-- Opening Marker --

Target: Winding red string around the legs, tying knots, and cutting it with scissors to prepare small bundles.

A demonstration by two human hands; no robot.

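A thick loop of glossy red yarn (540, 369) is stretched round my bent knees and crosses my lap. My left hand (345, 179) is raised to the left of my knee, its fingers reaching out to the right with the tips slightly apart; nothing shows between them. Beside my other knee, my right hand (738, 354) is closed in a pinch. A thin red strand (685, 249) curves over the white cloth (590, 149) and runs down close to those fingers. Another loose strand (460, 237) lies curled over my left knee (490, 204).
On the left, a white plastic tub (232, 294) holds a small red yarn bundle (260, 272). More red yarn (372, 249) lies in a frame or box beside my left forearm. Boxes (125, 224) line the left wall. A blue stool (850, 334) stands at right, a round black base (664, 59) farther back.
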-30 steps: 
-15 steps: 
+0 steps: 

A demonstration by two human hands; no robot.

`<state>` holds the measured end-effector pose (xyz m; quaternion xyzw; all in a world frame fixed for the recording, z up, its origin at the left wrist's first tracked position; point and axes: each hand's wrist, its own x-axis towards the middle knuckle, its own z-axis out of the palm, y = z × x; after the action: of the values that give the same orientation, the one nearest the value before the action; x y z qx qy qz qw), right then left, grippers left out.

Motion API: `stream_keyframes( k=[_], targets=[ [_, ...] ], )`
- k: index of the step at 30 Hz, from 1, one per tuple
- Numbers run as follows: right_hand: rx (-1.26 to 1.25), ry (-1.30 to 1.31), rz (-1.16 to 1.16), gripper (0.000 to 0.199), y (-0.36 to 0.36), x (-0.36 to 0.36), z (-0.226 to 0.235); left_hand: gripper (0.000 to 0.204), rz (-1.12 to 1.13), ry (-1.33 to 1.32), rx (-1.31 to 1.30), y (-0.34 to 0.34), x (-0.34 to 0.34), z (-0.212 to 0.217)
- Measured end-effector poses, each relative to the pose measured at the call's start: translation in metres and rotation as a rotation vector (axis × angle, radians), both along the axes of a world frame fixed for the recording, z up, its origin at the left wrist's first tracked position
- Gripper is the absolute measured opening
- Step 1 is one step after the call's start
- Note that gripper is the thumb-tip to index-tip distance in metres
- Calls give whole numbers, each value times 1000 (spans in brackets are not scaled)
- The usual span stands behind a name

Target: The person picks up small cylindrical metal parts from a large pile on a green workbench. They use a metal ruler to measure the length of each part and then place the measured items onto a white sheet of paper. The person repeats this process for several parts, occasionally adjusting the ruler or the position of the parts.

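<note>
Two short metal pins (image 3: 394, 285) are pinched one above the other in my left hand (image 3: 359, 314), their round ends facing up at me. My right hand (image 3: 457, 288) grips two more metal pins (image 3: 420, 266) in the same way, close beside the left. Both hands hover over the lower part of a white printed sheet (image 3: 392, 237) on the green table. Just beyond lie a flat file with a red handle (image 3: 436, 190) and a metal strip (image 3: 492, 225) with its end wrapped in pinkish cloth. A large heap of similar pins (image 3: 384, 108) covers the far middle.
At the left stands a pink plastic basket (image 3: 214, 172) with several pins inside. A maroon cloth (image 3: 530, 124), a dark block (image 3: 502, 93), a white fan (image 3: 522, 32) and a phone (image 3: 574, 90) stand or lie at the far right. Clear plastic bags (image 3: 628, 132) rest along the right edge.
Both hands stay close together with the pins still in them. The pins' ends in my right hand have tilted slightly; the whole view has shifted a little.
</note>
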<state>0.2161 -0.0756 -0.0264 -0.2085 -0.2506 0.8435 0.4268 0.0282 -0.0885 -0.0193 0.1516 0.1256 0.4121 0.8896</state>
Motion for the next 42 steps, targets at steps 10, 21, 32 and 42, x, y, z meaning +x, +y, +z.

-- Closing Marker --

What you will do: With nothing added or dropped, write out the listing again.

Answer for the task:
Target: Winding red string around the legs, tying knots, and cutting it with scissors to prepare small bundles.

A demonstration by two human hands; no robot.

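A thick loop of glossy red yarn (540, 369) is stretched round my bent knees and crosses my lap. My left hand (345, 179) is raised to the left of my knee, its fingers reaching out to the right with the tips slightly apart; nothing shows between them. Beside my other knee, my right hand (738, 354) is closed in a pinch. A thin red strand (685, 249) curves over the white cloth (590, 149) and runs down close to those fingers. Another loose strand (460, 237) lies curled over my left knee (490, 204).
On the left, a white plastic tub (232, 294) holds a small red yarn bundle (260, 272). More red yarn (372, 249) lies in a frame or box beside my left forearm. Boxes (125, 224) line the left wall. A blue stool (850, 334) stands at right, a round black base (664, 59) farther back.
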-30 steps: 
-15 steps: 
+0 steps: 

A demonstration by two human hands; no robot.

`<state>` holds the measured end-effector pose (xyz m; quaternion xyzw; all in a world frame fixed for the recording, z up, its origin at the left wrist's first tracked position; point and axes: each hand's wrist, its own x-axis towards the middle knuckle, its own z-axis out of the palm, y = z × x; after the action: of the values that give the same orientation, the one nearest the value before the action; x y z qx qy qz qw), right then left, grippers left out.

Motion API: `stream_keyframes( k=[_], targets=[ [_, ...] ], )`
- k: index of the step at 30 Hz, from 1, one per tuple
- Numbers run as follows: right_hand: rx (-1.26 to 1.25), ry (-1.30 to 1.31), rz (-1.16 to 1.16), gripper (0.000 to 0.199), y (-0.36 to 0.36), x (-0.36 to 0.36), z (-0.226 to 0.235); left_hand: gripper (0.000 to 0.204), rz (-1.12 to 1.13), ry (-1.33 to 1.32), rx (-1.31 to 1.30), y (-0.34 to 0.34), x (-0.34 to 0.34), z (-0.212 to 0.217)
- Measured end-effector poses, each relative to the pose measured at the call's start: translation in metres and rotation as a rotation vector (axis × angle, radians), both along the axes of a world frame fixed for the recording, z up, its origin at the left wrist's first tracked position
- Gripper is the absolute measured opening
- Step 1 is one step after the call's start
- Note that gripper is the thumb-tip to index-tip distance in metres
- Calls give whole numbers, each value times 1000 (spans in brackets are not scaled)
- The usual span stands behind a name

Target: The person picks up small cylindrical metal parts from a large pile on a green workbench. They use a metal ruler to measure the length of each part and then place the measured items onto a white sheet of paper. The person repeats this process for several parts, occasionally adjusting the ruler or the position of the parts.

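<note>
Two short metal pins (image 3: 394, 285) are pinched one above the other in my left hand (image 3: 359, 314), their round ends facing up at me. My right hand (image 3: 457, 288) grips two more metal pins (image 3: 420, 266) in the same way, close beside the left. Both hands hover over the lower part of a white printed sheet (image 3: 392, 237) on the green table. Just beyond lie a flat file with a red handle (image 3: 436, 190) and a metal strip (image 3: 492, 225) with its end wrapped in pinkish cloth. A large heap of similar pins (image 3: 384, 108) covers the far middle.
At the left stands a pink plastic basket (image 3: 214, 172) with several pins inside. A maroon cloth (image 3: 530, 124), a dark block (image 3: 502, 93), a white fan (image 3: 522, 32) and a phone (image 3: 574, 90) stand or lie at the far right. Clear plastic bags (image 3: 628, 132) rest along the right edge.
Both hands stay close together with the pins still in them. The pins' ends in my right hand have tilted slightly; the whole view has shifted a little.
</note>
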<state>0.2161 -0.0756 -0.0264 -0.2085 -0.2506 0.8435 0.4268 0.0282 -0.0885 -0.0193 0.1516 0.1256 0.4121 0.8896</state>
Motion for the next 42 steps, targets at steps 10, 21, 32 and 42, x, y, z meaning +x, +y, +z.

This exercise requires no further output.